Introduction

Being the adventures of Jack the Nosferatu, Lux the Anarch, Táltos Horváth the Dreamspeaker, Adam Gallowglass the Hermetic, Tamsin "Cinder Song, Furious Lament" Hall of the Fianna, Mary the Silver Fang, Jane Slaughter the Mortal, and various other ne'er-do-wells in and about Denver.

Thursday, May 29, 2014

Loukas Desjardins - March Showers, Cruel April

I. Practice Makes Perfect

The first time wasn't an impulsive spasm of fury or reckless well why not curiousity. 
The first time was at an event. 

That's what we call them: events. Because 'party' is passé. Because 'party' is a Hollywood ideal. 'Party' doesn't convey the pomp and circumstance or the circumstantial pomposity of an event celebrating the creation myth of a glittering figure who burns for the west coast art scene. 

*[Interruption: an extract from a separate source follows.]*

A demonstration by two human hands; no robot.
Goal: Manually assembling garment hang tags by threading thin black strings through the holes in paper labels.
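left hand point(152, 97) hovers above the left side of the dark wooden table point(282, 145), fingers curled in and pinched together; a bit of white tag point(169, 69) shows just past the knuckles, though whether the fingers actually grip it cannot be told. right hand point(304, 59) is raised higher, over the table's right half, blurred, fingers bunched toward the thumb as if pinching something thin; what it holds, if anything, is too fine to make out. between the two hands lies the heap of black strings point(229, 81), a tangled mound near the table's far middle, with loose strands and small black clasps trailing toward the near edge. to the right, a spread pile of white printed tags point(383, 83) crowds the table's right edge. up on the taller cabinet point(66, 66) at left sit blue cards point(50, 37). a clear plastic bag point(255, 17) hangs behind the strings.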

The party was not crafted for Loukas Sandoval-Desjardins but he shines in its setting, but as the evening burns itself toward a stub he finds himself amused but weary with a head full of propositions from the hopeful mostly involving his patronage and wouldn’t he like to and doesn’t he think. They’re out tonight en masse — the sharks, nonprofit fundraisers, desperate and self-important. He wonders if he’s bleeding. 

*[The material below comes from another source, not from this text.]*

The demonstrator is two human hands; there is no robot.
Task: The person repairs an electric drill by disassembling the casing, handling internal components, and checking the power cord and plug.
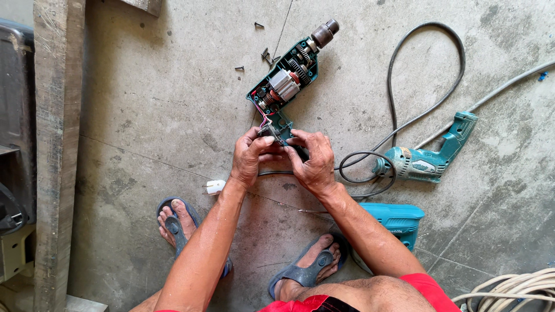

He didn’t think he’d find someone else in the empty coatroom down the narrow staff only hall, but he has. The woman couldn’t be as old as he is (which is somewhere in the upper realms of the third decade) but he’s struck by a self-possession which makes it difficult for him to guage. The woman definitely isn’t as old as he is but she’s got that quality some starry things have of agelessness. No, that’s not quite right: not agelessness. He can’t strike on the right word. The young woman cuts him a sidelong glance a restrained startlement in the sharpness of it. Loukas isn’t self-conscious about being caught looking, not even when she turns toward him. Executes a gesture with the hand holding a cigarillo that rakes him in toe to tip.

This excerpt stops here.